KoblerS · KoblerS · Jan 28, 2026 · Jan 23, 2026 · Jan 23, 2026
diff --git a/webexp/cli.py b/webexp/cli.py
@@ -11,6 +11,7 @@
 import os
 import sys
 import logging
+import uuid
 from datetime import datetime
 from importlib.metadata import version
 import requests
@@ -271,47 +272,97 @@ def recursive_scan(current_url):
 
 def download_assets(assets, output_folder):
     """Download assets from the CDN and save them to the output folder."""
+    # Create a mapping of original URLs to UUID-based filenames
+    url_to_filename = {}
+
     def download_file(url, output_path, asset_type):
         try:
             response = requests.get(url, stream=True, timeout=10)
             response.raise_for_status()
-            os.makedirs(os.path.dirname(output_path), exist_ok=True)
+
+            # Ensure the directory exists; handle case where a file exists at the dir path
+            dir_path = os.path.dirname(output_path)
+            if dir_path:
+                if os.path.exists(dir_path) and not os.path.isdir(dir_path):
+                    logger.error("Cannot create directory %s: file exists at this path", dir_path)
+                    return None
+                os.makedirs(dir_path, exist_ok=True)
+
             with open(output_path, 'wb') as file:
                 for chunk in response.iter_content(chunk_size=8192):
                     file.write(chunk)
-            if asset_type == 'html':
-                process_html(output_path)
-            elif asset_type == 'css':
-                process_css(output_path, output_folder)
+            return output_path
         except requests.RequestException as e:
             logger.error("Failed to download asset %s: %s", url, e)
+            return None
+
+    # First pass: download all non-HTML assets with UUID names and build mapping
+    for asset_type, urls in assets.items():
+        if asset_type == 'html':
+            continue
+        logger.debug("Downloading %s assets...", asset_type)
+        for url in urls:
+            parsed_uri = urlparse(url)
+            original_filename = os.path.basename(parsed_uri.path)
+            if not original_filename:
+                original_filename = f"asset_{hash(url) & 0xFFFFFFFF:08x}"
+
+            # Get file extension
+            if '.' in original_filename:
+                ext = '.' + original_filename.split('.')[-1]
+            else:
+                ext = ''
+
+            # Generate UUID-based filename
+            uuid_filename = str(uuid.uuid4()) + ext
+            relative_path = os.path.join(asset_type, uuid_filename)

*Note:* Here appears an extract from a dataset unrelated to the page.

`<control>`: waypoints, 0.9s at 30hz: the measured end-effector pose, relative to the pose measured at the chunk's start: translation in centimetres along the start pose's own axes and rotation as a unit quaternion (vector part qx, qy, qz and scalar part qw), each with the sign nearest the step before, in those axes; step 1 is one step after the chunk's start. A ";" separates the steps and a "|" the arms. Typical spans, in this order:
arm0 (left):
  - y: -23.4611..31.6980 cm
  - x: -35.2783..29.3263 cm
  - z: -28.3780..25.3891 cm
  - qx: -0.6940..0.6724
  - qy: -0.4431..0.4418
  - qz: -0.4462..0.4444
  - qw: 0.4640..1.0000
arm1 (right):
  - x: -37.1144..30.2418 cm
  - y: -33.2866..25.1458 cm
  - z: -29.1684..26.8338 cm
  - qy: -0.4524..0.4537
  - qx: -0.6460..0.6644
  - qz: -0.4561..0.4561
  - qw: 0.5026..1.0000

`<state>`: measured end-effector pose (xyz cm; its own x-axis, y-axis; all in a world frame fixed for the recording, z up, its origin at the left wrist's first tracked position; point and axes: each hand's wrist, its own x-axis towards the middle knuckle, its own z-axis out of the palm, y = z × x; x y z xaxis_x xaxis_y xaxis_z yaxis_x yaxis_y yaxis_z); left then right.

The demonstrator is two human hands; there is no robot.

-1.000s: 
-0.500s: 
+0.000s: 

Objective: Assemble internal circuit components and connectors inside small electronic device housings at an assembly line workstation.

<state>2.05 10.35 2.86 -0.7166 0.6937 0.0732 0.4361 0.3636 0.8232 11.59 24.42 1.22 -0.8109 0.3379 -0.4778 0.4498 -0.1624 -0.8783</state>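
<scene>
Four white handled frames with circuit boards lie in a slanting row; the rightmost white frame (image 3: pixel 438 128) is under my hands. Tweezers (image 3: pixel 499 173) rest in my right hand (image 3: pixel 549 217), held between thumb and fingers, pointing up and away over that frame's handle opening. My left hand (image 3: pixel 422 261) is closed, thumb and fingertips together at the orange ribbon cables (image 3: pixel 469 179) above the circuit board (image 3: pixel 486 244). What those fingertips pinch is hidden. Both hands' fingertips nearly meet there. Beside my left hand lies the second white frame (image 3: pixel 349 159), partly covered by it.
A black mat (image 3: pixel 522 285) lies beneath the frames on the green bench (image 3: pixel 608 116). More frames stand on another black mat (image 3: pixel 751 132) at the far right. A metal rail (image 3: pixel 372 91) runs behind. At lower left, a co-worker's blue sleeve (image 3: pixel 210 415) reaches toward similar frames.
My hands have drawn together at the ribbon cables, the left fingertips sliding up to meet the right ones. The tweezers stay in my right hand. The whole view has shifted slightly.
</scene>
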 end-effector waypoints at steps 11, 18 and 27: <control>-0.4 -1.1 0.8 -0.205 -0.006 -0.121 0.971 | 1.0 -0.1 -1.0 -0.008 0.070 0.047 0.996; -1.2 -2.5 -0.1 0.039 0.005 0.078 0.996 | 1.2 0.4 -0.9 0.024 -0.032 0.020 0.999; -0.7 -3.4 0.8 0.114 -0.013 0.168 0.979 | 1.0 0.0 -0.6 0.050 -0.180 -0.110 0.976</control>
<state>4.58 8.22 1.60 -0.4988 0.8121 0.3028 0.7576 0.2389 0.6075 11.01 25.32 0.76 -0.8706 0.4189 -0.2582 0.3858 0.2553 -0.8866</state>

+            output_path = os.path.join(output_folder, relative_path.strip("/"))
+
+            logger.info("Downloading %s to %s", url, output_path)

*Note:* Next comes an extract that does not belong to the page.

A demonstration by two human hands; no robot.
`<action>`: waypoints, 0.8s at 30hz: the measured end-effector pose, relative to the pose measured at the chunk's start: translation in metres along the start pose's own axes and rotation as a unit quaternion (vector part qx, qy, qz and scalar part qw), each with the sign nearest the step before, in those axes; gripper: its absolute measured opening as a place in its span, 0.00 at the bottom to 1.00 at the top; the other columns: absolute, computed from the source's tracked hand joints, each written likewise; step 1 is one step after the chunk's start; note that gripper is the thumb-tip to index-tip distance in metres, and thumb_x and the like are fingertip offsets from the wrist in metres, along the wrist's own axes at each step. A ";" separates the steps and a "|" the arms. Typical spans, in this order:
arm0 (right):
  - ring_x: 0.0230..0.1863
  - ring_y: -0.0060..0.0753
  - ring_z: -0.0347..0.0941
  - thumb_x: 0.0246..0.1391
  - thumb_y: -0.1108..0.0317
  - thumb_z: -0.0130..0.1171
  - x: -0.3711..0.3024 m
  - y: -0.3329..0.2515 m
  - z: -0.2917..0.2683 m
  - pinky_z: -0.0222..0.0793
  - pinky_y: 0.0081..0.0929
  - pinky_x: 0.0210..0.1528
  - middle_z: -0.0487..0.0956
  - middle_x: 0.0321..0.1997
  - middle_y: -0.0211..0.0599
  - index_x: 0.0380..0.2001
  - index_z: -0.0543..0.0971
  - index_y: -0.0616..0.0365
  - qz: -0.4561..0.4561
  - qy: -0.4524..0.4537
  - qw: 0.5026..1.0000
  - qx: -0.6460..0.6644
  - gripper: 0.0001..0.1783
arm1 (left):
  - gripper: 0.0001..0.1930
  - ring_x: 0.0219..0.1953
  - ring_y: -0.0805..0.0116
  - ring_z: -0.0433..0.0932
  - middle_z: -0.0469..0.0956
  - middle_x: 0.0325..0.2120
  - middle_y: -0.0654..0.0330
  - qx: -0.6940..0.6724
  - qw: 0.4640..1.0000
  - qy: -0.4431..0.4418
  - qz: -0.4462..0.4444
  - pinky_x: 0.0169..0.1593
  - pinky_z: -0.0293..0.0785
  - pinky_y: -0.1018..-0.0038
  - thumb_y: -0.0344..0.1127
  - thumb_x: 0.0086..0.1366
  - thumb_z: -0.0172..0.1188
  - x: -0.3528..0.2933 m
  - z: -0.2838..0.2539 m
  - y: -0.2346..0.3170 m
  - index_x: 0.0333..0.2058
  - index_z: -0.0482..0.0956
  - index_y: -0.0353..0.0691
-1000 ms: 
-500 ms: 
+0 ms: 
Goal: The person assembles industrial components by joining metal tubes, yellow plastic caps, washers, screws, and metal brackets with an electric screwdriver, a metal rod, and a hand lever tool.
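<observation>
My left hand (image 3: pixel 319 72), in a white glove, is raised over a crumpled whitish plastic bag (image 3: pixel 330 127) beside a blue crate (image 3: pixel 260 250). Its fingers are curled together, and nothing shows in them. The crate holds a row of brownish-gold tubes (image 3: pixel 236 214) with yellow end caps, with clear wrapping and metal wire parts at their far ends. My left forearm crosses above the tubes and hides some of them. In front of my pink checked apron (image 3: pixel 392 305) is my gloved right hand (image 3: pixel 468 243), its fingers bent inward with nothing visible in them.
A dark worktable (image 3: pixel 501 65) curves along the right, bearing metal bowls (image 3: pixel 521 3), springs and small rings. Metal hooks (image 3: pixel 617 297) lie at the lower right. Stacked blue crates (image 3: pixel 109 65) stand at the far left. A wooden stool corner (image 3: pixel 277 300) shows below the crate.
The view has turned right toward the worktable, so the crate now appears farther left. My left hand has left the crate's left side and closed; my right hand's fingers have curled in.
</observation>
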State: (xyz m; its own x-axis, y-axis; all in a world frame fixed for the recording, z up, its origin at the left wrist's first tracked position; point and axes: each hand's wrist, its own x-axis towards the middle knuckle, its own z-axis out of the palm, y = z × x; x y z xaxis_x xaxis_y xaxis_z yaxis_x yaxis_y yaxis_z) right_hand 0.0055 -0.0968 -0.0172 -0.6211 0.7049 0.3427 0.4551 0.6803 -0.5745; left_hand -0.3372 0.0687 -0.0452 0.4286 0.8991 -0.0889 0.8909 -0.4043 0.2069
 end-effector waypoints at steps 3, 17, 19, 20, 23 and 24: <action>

+            result = download_file(url, output_path, asset_type)
 
+            if result:
+                # Store mapping: original_filename -> new path relative to output folder
+                url_to_filename[url] = f"/{asset_type}/{uuid_filename}"

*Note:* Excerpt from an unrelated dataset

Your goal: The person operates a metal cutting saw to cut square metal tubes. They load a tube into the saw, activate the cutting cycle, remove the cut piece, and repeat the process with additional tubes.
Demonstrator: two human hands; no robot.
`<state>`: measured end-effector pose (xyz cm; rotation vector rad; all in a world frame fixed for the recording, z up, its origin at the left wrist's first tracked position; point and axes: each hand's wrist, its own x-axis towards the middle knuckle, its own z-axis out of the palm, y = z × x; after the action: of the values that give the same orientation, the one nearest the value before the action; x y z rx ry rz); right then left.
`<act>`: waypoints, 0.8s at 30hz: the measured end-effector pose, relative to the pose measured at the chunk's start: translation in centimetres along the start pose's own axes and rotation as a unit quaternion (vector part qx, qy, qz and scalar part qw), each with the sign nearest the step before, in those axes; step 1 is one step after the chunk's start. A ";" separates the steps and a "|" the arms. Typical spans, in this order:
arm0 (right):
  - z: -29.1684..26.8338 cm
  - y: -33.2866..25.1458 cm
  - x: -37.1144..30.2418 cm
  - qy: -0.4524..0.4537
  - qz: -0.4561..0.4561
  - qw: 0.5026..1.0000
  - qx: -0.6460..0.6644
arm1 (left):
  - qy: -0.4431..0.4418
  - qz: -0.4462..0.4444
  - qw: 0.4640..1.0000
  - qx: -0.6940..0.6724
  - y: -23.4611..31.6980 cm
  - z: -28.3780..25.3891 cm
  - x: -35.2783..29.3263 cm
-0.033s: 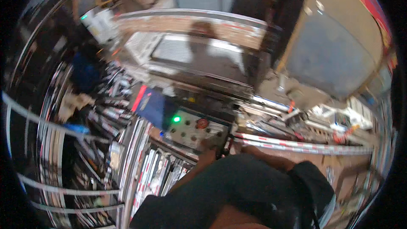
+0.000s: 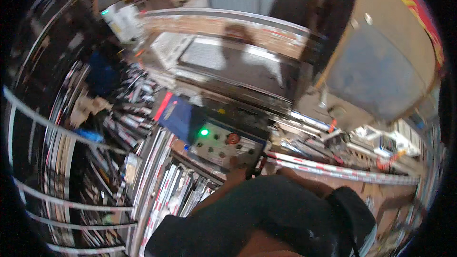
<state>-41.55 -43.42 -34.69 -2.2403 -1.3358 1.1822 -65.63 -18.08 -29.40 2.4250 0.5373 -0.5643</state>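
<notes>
The left hand point(image 2: 236, 173) is at the near edge of the button-studded control panel point(image 2: 224, 146), the right hand point(image 2: 288, 174) nearby; their grip cannot be told. Left of the panel, the blue, red-edged sheet point(image 2: 175, 117) bears marks too blurred to read.

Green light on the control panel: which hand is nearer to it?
Left. The left hand is blurred at the near edge of the control panel, below and right of the green light. The right hand, partly hidden, is farther right.
</notes>
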 end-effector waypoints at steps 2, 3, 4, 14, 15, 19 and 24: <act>0.8 3.4 -0.1 -0.065 0.052 0.996 -0.038 | 0.043 -0.010 0.999 0.002 1.3 -0.6 -0.5; 1.2 4.8 0.3 -0.047 0.061 0.997 -0.012 | 0.065 -0.015 0.998 0.001 2.5 -1.6 -1.3; 0.8 5.1 0.5 -0.055 0.034 0.997 -0.050 | 0.073 -0.019 0.997 0.008 2.5 -1.1 -1.0; -1.8 3.6 3.2 -0.125 -0.002 0.984 -0.130 | 0.029 -0.057 0.996 -0.065 0.2 0.8 1.7; -1.8 3.6 3.1 -0.123 -0.002 0.984 -0.128 | -0.020 -0.087 0.992 -0.090 0.3 0.3 1.7; -1.9 3.6 3.3 -0.117 -0.006 0.985 -0.125 | 0.021 -0.075 0.996 -0.043 1.6 -1.1 0.6; -1.8 3.6 3.5 -0.112 -0.013 0.986 -0.119 | -0.011 -0.074 0.994 -0.076 2.2 -3.1 -0.2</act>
<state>-37.14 -42.19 -37.45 -2.2943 -1.6673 1.3631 -63.87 -17.88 -25.97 2.2447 0.7287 -0.5882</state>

+                # Also store by original filename for CSS @import and url() references
+                url_to_filename[original_filename] = f"/{asset_type}/{uuid_filename}"
+
+    # Process CSS files to update internal references and download additional assets
+    for asset_type, urls in assets.items():
+        if asset_type == 'css':
+            for url in urls:
+                css_path = None
+                # Find the downloaded CSS file path from our mapping
+                for orig_url, mapped_path in url_to_filename.items():
+                    if orig_url == url:
+                        css_path = os.path.join(output_folder, mapped_path.lstrip('/'))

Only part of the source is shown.